WHAT THIS TASK INVOLVES
Print out the full listing exactly as it reads.

[Start of Attachment]

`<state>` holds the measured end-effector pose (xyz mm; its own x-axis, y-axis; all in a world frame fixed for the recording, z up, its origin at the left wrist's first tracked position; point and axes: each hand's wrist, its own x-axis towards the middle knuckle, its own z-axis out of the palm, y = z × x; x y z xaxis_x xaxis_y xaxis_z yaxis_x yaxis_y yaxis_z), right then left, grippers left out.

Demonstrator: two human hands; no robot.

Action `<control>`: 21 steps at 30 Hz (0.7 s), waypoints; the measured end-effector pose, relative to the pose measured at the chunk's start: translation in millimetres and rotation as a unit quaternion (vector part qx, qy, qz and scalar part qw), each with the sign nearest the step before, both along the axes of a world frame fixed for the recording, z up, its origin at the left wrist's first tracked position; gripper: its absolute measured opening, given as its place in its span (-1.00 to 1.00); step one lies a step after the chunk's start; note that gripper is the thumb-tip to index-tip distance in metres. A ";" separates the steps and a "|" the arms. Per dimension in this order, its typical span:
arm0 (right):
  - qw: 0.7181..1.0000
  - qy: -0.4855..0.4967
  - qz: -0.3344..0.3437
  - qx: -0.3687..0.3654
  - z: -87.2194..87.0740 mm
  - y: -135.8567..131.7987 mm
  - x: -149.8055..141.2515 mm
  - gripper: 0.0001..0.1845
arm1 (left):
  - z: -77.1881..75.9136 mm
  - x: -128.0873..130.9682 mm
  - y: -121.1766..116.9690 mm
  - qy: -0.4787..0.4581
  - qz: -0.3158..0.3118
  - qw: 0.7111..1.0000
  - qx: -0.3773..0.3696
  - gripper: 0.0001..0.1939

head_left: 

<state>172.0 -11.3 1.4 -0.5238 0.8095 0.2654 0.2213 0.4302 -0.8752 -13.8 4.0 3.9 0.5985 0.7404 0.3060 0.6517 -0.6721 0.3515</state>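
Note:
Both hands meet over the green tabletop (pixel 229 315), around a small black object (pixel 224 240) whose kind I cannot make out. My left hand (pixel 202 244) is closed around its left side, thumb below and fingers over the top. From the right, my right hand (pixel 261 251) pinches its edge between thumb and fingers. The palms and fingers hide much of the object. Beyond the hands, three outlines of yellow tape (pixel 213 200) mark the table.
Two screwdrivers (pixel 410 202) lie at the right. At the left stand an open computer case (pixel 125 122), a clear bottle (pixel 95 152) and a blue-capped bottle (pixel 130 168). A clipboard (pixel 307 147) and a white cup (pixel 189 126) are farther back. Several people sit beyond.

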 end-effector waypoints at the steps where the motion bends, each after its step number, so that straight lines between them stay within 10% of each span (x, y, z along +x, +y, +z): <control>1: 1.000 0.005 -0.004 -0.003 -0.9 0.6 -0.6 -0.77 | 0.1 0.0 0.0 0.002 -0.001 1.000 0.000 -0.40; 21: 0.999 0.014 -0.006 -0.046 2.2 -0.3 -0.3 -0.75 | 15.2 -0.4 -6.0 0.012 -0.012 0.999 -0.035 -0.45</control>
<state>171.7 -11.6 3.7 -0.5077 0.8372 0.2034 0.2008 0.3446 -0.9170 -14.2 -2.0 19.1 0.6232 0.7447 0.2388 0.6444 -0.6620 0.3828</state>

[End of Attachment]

YOUR SOLUTION
`<state>` holds the measured end-effector pose (xyz mm; its own x-axis, y-axis; all in a world frame fixed for the recording, z up, its origin at the left wrist's first tracked position; point and axes: each hand's wrist, its own x-axis towards the middle knuckle, its own z-axis out of the palm, y = z × x; x y z xaxis_x xaxis_y xaxis_z yaxis_x yaxis_y yaxis_z), right then left, grippers left out.

Demonstrator: two human hands; no robot.

Action `<control>`: 21 steps at 30 Hz (0.7 s), waypoints; the measured end-effector pose, relative to the pose measured at the chunk's start: translation in millimetres and rotation as a unit quaternion (vector part qx, qy, qz and scalar part qw), each with the sign nearest the step before, both along the axes of a world frame fixed for the recording, z up, its origin at the left wrist's first tracked position; gripper: its absolute measured opening, given as its place in its span (-1.00 to 1.00); step one lies a step after the chunk's start; note that gripper is the thumb-tip to index-tip distance in metres. A ";" separates the steps and a "|" the arms. Per dimension in this order, its typical span:
arm0 (right):
  - qw: 0.7181..1.0000
  - qy: -0.4855..0.4967
  - qz: -0.3344..0.3437
  - qx: -0.3687..0.3654
  - z: -87.2194..87.0740 mm
  - y: -135.8567..131.7987 mm
  - x: -149.8055..141.2515 mm
  - gripper: 0.0001..0.1845
arm1 (left):
  - z: -77.1881..75.9136 mm
  - x: -128.0873..130.9682 mm
  - y: -121.1766..116.9690 mm
  - qy: -0.4787..0.4581
  - qz: -0.3158..0.3118
  - qw: 0.7111..1.0000
  - qx: -0.3773..0.3696
  - gripper: 0.0001..0.1939

head_left: 

<state>172.0 -11.3 1.4 -0.5238 0.8095 0.2654 0.2213 0.4302 -0.8752 -13.8 4.0 3.9 0.5985 0.7404 0.3060 0.6517 -0.6721 0.3515</state>
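Note:
Both hands meet over the green tabletop (pixel 229 315), around a small black object (pixel 224 240) whose kind I cannot make out. My left hand (pixel 202 244) is closed around its left side, thumb below and fingers over the top. From the right, my right hand (pixel 261 251) pinches its edge between thumb and fingers. The palms and fingers hide much of the object. Beyond the hands, three outlines of yellow tape (pixel 213 200) mark the table.
Two screwdrivers (pixel 410 202) lie at the right. At the left stand an open computer case (pixel 125 122), a clear bottle (pixel 95 152) and a blue-capped bottle (pixel 130 168). A clipboard (pixel 307 147) and a white cup (pixel 189 126) are farther back. Several people sit beyond.
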
 end-effector waypoints at the steps where the motion bends, each after its step number, so that straight lines between them stay within 10% of each span (x, y, z along +x, +y, +z): <control>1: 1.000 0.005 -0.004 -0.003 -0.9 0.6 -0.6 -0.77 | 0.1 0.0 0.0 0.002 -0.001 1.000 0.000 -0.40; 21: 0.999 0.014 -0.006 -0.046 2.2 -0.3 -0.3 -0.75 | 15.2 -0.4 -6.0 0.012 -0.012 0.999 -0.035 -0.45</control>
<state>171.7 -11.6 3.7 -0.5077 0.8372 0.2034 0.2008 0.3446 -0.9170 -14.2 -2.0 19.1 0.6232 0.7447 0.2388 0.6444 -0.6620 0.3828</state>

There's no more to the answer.